She has always found refuge in writing poetry. “Poetry is created, most times, from a place one can’t adequately describe,” says Mary Bowman [A&U, August 2016]. She believes that whenever poetry is written, a kind of magic happens, a kind of magic that, in turn, offers us, readers, “a divine experience.”
Poetry has always provided a safe space for her, a space where she could be herself. Poetry has guided her through her life’s journey and given her the courage to rediscover herself and emerge as a stronger, more confident person. “Poetry,” she says, “was the first place I felt safe enough, to be honest. Poetry holds me accountable.”

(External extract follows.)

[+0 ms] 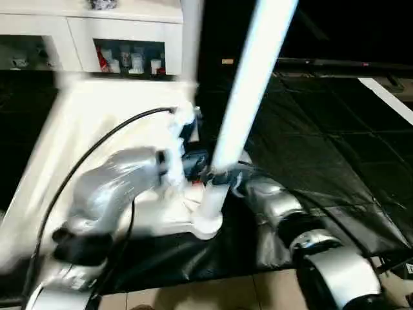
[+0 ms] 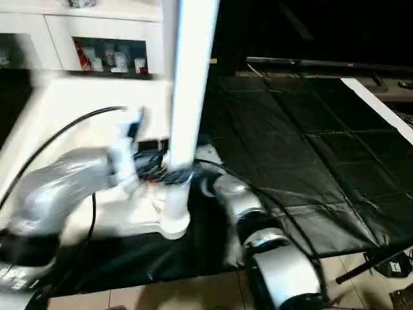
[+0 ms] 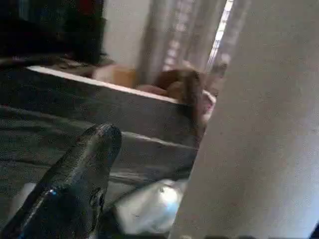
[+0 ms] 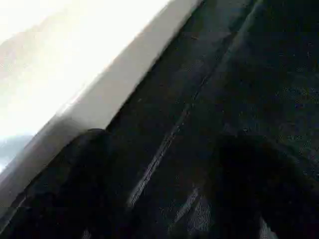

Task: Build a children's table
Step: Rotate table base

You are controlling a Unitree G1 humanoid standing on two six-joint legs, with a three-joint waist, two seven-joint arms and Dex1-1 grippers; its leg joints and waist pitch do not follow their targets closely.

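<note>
Leg (image 1: 248, 84) stands upright at the near corner of the table top (image 1: 97, 123), its foot end in the corner lobe right at the top's near edge; you see it rise past the upper frame border, tilted a bit. Top lies flat on the black mat (image 1: 322, 142), and its far edge is near the white cabinet (image 1: 122, 39) w/ glass doors.

Left gripper (image 1: 193, 169) is just beside the lower part of the leg, on its left; in the left wrist view one black finger (image 3: 75, 184) is apart from the white leg surface (image 3: 269, 149), so jaws are spread wide and grasp nothing you can see. Right gripper (image 4: 164, 199) is behind the leg, fingers wide apart over the mat, nothing between them.

Open room: right of the leg the mat is free up to a white strip (image 1: 387, 97) at its far right. Pale tile floor (image 1: 213, 294) starts at the mat's near edge.
</note>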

Bowman’s love for poetry began when she was in ninth grade. “My teacher gave [us] an assignment, to write a poem saying something about ourselves,” she explains. “I wrote a poem about my mom and her death, a subject I didn’t always feel open to talk about at home. I don’t think anything, besides music and singing, had ever made me feel that free before that moment, so I was hooked.”
Over the years, she had written poems on pretty much anything and everything she could write on—notebooks, her phone and laptop, even on receipts. And then, one day she started typing up all her handwritten poems and added them to a folder, where she had saved other poems on her laptop. When she was done typing, she went to the library and printed out all those poems, to better read and organize them by relevance and category—categories such as family, love found and lost, HIV, and a special category dedicated to the poet, herself. Once she was done organizing all her poems, she realized that they were actually telling her life story, like an autobiography of sorts, written in verse. She called it Emerge, to emphasize that she continues to “Emerge in the midst of it all.”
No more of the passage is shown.